- Data section -

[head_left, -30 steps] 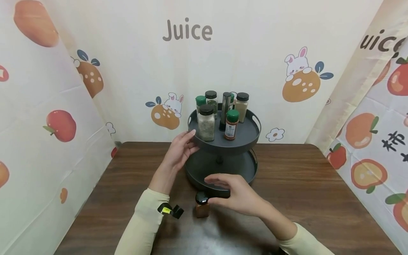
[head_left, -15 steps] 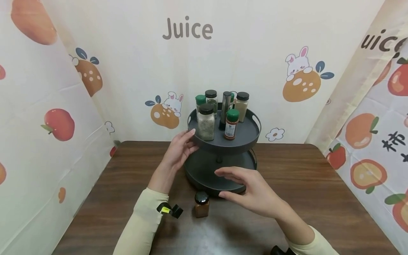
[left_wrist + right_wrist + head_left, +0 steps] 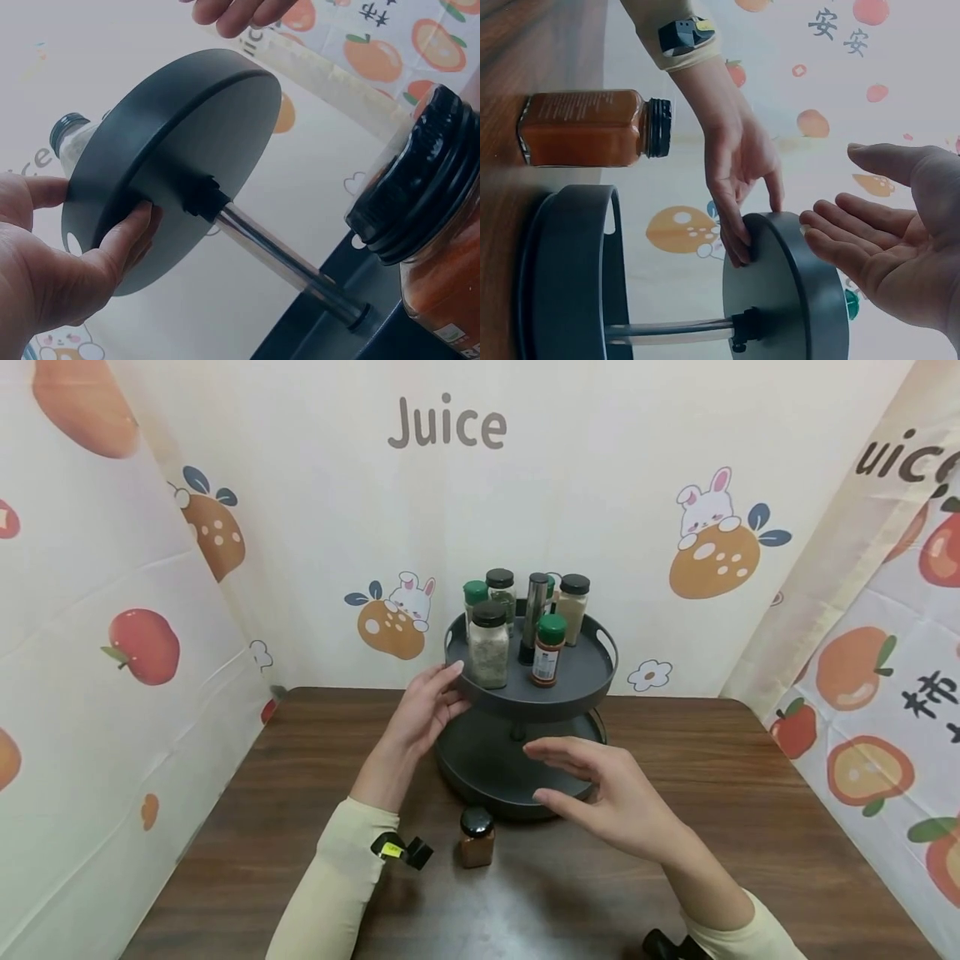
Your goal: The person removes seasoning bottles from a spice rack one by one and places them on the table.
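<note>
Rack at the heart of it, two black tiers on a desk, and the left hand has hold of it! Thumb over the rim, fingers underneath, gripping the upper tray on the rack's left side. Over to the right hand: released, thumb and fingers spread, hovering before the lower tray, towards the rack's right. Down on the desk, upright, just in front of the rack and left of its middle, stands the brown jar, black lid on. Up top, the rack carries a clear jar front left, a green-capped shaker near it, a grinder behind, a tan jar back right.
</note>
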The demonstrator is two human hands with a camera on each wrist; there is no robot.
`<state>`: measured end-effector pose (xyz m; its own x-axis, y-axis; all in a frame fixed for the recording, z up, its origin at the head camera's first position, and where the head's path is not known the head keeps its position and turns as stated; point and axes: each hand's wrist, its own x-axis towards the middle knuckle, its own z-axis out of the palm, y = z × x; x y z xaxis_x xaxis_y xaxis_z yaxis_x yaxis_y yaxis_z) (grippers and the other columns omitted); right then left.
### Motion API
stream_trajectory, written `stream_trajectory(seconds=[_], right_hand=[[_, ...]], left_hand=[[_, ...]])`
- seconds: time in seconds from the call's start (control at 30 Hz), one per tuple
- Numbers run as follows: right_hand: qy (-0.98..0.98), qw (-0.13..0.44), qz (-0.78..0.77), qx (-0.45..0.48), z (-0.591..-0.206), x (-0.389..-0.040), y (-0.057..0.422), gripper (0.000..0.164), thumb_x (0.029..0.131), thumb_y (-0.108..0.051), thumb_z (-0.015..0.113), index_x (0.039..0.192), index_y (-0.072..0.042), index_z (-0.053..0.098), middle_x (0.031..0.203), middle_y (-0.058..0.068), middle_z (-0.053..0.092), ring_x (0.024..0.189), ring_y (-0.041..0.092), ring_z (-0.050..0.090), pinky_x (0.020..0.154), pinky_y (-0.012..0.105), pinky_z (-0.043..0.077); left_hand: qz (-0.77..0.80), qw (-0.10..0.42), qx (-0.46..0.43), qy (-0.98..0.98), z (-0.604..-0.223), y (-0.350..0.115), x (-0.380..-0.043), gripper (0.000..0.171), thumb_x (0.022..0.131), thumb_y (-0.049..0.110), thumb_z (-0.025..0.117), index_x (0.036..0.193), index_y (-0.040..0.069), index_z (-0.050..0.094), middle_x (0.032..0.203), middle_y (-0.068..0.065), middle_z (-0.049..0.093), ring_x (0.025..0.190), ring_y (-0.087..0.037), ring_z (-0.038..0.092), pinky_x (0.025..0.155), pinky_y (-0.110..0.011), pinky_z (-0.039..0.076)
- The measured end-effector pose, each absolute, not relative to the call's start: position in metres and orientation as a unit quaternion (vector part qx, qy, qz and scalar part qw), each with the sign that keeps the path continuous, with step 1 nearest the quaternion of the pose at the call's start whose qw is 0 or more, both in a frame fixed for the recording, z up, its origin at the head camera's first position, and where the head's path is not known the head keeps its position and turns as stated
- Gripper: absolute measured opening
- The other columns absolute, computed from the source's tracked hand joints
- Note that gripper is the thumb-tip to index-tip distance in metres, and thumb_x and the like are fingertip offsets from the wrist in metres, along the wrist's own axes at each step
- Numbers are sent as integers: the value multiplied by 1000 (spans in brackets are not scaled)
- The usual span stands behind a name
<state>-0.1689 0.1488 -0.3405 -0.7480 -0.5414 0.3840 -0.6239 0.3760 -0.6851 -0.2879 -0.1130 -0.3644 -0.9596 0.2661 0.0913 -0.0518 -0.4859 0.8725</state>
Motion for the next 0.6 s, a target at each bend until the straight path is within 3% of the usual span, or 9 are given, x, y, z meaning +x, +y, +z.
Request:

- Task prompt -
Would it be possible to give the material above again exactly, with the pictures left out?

- Answer area -
[head_left, -30 steps] 
[head_left, -15 steps] 
[left_wrist + right_wrist + head_left, +0 steps] 
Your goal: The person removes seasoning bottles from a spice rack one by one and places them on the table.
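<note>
Rack at the heart of it, two black tiers on a desk, and the left hand has hold of it! Thumb over the rim, fingers underneath, gripping the upper tray on the rack's left side. Over to the right hand: released, thumb and fingers spread, hovering before the lower tray, towards the rack's right. Down on the desk, upright, just in front of the rack and left of its middle, stands the brown jar, black lid on. Up top, the rack carries a clear jar front left, a green-capped shaker near it, a grinder behind, a tan jar back right.
</note>
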The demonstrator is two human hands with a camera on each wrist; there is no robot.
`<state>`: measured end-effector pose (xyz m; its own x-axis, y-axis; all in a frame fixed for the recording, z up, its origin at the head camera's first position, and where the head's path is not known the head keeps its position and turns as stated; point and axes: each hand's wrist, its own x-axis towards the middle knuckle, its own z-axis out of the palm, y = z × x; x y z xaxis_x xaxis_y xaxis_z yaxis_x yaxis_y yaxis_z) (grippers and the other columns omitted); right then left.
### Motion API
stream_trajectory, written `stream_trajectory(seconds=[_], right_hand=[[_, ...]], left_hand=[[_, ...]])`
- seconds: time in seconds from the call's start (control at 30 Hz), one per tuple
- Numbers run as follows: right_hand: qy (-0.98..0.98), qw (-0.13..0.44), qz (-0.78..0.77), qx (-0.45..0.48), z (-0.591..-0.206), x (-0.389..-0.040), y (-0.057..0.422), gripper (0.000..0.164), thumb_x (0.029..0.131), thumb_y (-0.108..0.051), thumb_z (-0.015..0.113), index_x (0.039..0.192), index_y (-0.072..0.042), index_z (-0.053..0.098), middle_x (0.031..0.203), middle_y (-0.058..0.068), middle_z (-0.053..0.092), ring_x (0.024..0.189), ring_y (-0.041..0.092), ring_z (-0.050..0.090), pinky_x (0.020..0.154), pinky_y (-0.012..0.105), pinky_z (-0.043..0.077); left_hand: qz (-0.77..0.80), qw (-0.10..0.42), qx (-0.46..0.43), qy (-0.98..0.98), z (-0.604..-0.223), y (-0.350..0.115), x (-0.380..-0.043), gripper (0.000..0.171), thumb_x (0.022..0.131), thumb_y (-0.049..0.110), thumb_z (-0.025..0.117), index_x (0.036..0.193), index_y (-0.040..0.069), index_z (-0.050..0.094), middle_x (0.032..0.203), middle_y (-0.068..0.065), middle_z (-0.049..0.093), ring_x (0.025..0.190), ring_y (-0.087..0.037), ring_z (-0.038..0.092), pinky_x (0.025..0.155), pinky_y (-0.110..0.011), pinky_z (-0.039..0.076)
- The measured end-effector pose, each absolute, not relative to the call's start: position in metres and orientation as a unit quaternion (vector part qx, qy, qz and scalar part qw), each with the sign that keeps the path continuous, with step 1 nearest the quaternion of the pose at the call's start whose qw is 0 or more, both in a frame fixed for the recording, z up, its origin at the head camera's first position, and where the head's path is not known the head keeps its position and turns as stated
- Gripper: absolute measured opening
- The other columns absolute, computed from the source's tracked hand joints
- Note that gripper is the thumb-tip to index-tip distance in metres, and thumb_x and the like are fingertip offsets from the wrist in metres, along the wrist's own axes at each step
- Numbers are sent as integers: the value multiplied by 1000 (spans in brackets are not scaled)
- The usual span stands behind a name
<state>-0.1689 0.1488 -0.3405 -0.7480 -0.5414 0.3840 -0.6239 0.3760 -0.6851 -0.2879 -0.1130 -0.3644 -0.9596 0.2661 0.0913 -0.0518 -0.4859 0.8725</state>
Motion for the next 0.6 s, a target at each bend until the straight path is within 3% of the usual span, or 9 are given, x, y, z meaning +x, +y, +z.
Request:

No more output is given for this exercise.